Según Christine Moon, profesora de psicología en Pacific Lutheran University en Tacoma, Washington, los fetos aprenden prenatalmente los sonidos particulares del lenguaje de una madre. Cuarenta bebés neonatos fueron estudiados en Tacoma y Estocolmo mientras escuchaban sonidos vocálicos en su lengua materna y en idiomas extranjeros. Su interés en los sonidos fue captado según el tiempo que chuparon un chupete que estaba conectado a una computadora. La succión más larga o más corta de sonidos desconocidos o familiares es una prueba de aprendizaje, porque indica que los bebés pueden diferenciar entre los sonidos que se escuchan en el útero. En ambos países, los bebés al nacer chuparon más tiempo al escuchar la lengua extranjera que la lengua materna.

Los mecanismos sensoriales y cerebrales de la audición se desarrollan sobre las 30 semanas de edad gestacional, y este nuevo estudio demuestra que los bebés no nacidos escuchan hablar a sus madres durante las últimas 10 semanas de embarazo, pudiendo reconocer lo que habían escuchado al momento de nacer.

¿Afectan los sonidos exteriores el desarrollo del oído del feto?

Los sonidos llegan atenuados al feto debido a la barrera que supone la barriga y el líquido en el que se mueve, aun así, los sonidos de más baja vibración pueden ser percibidos y estimulan el sistema nervioso central y el aprendizaje del procesamiento de los sonidos del feto.

Se puede estimular al bebé antes de nacer leyendo en voz alta y tocando música. Esto ayuda a desarrollar habilidades de comunicación temprana. Los bebés responden bien a la música, ya que la melodía combinada con las palabras, el tono, la entonación y las frases le ayudan a aprender.

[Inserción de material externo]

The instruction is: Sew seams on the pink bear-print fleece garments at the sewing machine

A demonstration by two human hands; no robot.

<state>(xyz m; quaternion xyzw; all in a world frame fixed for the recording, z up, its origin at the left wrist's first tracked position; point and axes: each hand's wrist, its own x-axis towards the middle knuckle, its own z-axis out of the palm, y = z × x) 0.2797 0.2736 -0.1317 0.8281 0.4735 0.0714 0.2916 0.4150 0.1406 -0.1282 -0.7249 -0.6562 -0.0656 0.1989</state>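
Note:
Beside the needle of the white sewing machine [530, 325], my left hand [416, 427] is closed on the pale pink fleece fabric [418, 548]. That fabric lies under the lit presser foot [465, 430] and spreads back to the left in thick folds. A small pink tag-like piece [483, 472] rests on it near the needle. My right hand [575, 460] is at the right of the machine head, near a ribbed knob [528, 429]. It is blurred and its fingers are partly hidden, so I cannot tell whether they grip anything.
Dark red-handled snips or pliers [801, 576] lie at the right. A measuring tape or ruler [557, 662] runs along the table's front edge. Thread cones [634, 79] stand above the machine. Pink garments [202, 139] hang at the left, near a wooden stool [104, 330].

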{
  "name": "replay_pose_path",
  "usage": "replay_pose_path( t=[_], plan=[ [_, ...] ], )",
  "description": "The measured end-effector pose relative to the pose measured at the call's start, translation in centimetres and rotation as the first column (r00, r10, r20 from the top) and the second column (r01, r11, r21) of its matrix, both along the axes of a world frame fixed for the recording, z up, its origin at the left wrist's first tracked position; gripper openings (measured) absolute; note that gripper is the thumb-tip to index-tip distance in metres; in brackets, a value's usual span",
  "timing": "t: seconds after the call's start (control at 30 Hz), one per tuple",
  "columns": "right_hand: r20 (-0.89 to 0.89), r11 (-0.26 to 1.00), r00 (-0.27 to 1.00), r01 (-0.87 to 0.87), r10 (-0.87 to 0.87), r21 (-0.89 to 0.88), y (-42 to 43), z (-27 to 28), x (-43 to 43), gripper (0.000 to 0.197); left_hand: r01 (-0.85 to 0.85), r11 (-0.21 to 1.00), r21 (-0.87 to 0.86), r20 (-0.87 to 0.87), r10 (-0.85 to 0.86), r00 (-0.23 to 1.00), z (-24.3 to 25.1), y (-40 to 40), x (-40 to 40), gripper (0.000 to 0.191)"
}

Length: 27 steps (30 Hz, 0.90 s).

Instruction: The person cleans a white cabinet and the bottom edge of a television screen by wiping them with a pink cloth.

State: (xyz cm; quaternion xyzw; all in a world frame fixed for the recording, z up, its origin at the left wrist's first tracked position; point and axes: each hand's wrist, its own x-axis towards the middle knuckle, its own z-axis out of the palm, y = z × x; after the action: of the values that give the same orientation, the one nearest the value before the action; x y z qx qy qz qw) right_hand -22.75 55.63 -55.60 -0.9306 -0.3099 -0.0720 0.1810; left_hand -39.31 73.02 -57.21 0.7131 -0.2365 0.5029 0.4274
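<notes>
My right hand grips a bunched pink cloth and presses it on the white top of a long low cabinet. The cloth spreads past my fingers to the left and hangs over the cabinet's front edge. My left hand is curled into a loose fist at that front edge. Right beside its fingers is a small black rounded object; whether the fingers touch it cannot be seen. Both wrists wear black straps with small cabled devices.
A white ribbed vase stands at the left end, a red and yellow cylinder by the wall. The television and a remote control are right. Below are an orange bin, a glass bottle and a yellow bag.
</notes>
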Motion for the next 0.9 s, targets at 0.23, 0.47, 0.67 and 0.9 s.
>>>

A pesar de que los estudios no son del todo concluyentes, se sabe que una de las condiciones que indican más riesgo de que el bebé sufra algún tipo de pérdida de audición es la exposición regular y prolongada. Por ejemplo, una jornada laboral de 8 horas en un espacio donde el nivel de sonido está entre los 90-100 dB o más.

Qué evitar para proteger el oído del feto

Es muy habitual ver imágenes de mamás embarazadas con los audífonos sobre la barriguita, pero esta práctica no se debe de realizar por precaución. Los auriculares o headphones para oír música no deben usarse directamente sobre el vientre embarazado porque las frecuencias pueden dañar o destruir las células ciliadas en la oreja del bebé que está por nacer. Lo mejor para estimular al bebé a través de la música es que la mamá cante o escuche música relajante y alegre para que esa vibración se la transmita a su bebé de una forma sutil.

Además, el feto no debe estar expuesto a un sonido exterior intenso o sostenido debido a la relación con el daño auditivo y con el cortisol, el lactógeno y las anomalías cromosómicas, así como con el comportamiento social anormal después del nacimiento.

Las recomendaciones para la exposición segura al sonido en el feto y el lactante prematuro sugieren contener la exposición al ruido para limitar los posibles efectos negativos sobre la neuroplasticidad y la maduración.

Al final, cuando nace el bebé, se debe evaluar su sistema auditivo antes de abandonar el hospital a través de un screening auditivo para ver si funciona correctamente.